BTW, if you are at all disposed to read something along these lines and care to talk about it, I am an open listener.
Eodnhoj7
Posts: 8595
Joined: Mon Mar 13, 2017 3:18 am

Re: All Propositions Have Binary Meanings

Post by Eodnhoj7 »

odysseus wrote: Sat Dec 28, 2019 6:55 pm
Eodnhoj7

All propositions have binary meanings, thus one statement is interpreted according to the angle it is observed. This angle of awareness is progressive in nature. One word or symbol is given a proceeding value placement as a general that proceeds to a particular or particular that proceeds to a general.

These binary meanings are determined by the direction in which the statement is taken.

Example:

1. No-thing exists.
A. "No-thing" is an degree of existence as "existence" is a statement of negation.
B. Existence is negated as a thing.

2. The car is blue.
A. The car is a color.
B. Color is an object.


No statement can be interpreted the same way as each statement is determined by a subjective value placement. One sentence can have 2 or more meanings to 2 or more people.
The idea here is familiar, and it comes form Derrida. Ideas are a field of possibilities that has no center, and therefore considered by themselves and their conjunctive possibilities apart form the binding force of context, meaning becomes arbitrary, as arbitrary as the signifier, the phoneme, the "noise" associated with the concept, which Saussure, the structuralist, identified as such.

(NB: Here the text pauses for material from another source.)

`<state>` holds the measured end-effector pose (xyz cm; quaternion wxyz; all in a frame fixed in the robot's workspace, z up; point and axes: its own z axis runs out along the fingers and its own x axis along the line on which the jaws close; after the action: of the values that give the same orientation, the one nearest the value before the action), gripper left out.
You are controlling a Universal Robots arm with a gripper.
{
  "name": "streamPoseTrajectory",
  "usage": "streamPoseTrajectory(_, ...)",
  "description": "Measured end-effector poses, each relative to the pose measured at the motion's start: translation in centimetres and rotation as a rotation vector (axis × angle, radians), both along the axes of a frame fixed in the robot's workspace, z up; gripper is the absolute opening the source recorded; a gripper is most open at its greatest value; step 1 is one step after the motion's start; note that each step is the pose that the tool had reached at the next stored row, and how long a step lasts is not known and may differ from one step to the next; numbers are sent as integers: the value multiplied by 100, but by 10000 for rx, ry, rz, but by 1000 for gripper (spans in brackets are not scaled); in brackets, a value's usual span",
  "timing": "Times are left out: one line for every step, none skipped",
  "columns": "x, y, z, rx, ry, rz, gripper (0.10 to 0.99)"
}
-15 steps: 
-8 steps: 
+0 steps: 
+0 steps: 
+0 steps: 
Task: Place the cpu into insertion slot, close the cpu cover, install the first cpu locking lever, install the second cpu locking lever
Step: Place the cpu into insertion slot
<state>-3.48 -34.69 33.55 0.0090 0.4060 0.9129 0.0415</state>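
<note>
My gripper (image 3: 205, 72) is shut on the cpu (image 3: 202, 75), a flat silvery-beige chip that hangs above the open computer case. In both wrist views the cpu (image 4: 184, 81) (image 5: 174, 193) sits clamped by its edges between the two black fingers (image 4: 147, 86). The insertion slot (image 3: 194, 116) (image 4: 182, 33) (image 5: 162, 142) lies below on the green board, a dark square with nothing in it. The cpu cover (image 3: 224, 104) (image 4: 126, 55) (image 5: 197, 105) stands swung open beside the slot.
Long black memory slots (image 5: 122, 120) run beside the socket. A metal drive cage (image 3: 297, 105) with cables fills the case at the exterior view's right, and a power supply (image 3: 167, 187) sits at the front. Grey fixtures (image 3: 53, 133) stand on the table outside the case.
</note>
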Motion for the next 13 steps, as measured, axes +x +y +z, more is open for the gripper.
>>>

The thing that rankles so many about Derrida (whom I am trying read these days. Reading about him is much easier than reading him, his Grammatology!) is he unglues language from the world. I am also reading Simon Critchley's Deconstruction and Pragmatism. The thinking I am coming away with from all this and others (see Rorty, e.g.) is that language takes one nowhere near some understanding ot the mysterious "presence" of the world and its things. In fact, such an idea is reduced to mere folly. As Rorty out it, I know no more about any thing in the world than a car fender "knows" about the offending guardrail.

Lots to say, but the real question lies in where this leaves us, confronting what can only be, though this too is problematic, pure metaphysics in all we see and hear. It's as if Derrida brought Kant's noumena into empirical reality: not what it is when perceptual systems are removed, but when they are present, perceiving the world right before your eyes; it's all one miraculous whole of metaphysics (metaphysics in a very specific sense! See Levinas. Difficult to read, as is Rosensweig's Star of Redemption, which I am slogging through. So worthy, though).

So to me, this you are doing is deconstruction: looking to the logical relations that are unsaid in the idea that make the idea "unstable". All ideas are like this.

BTW, if you are at all disposed to read something along these lines and care to talk about it, I am an open listener.
All words are inherent center points to other words, where I may agree is in the respect the centers are intrinsically empty...but this emptiness always necessitates all words progress to other words phenomena.

So while the inherent middle may be empty on it's own terms, a connection is still implied.

A word can be used as a center point of a wheel, empty, but connecting the spokes and allowing other words to intrinsically rotate in meaning.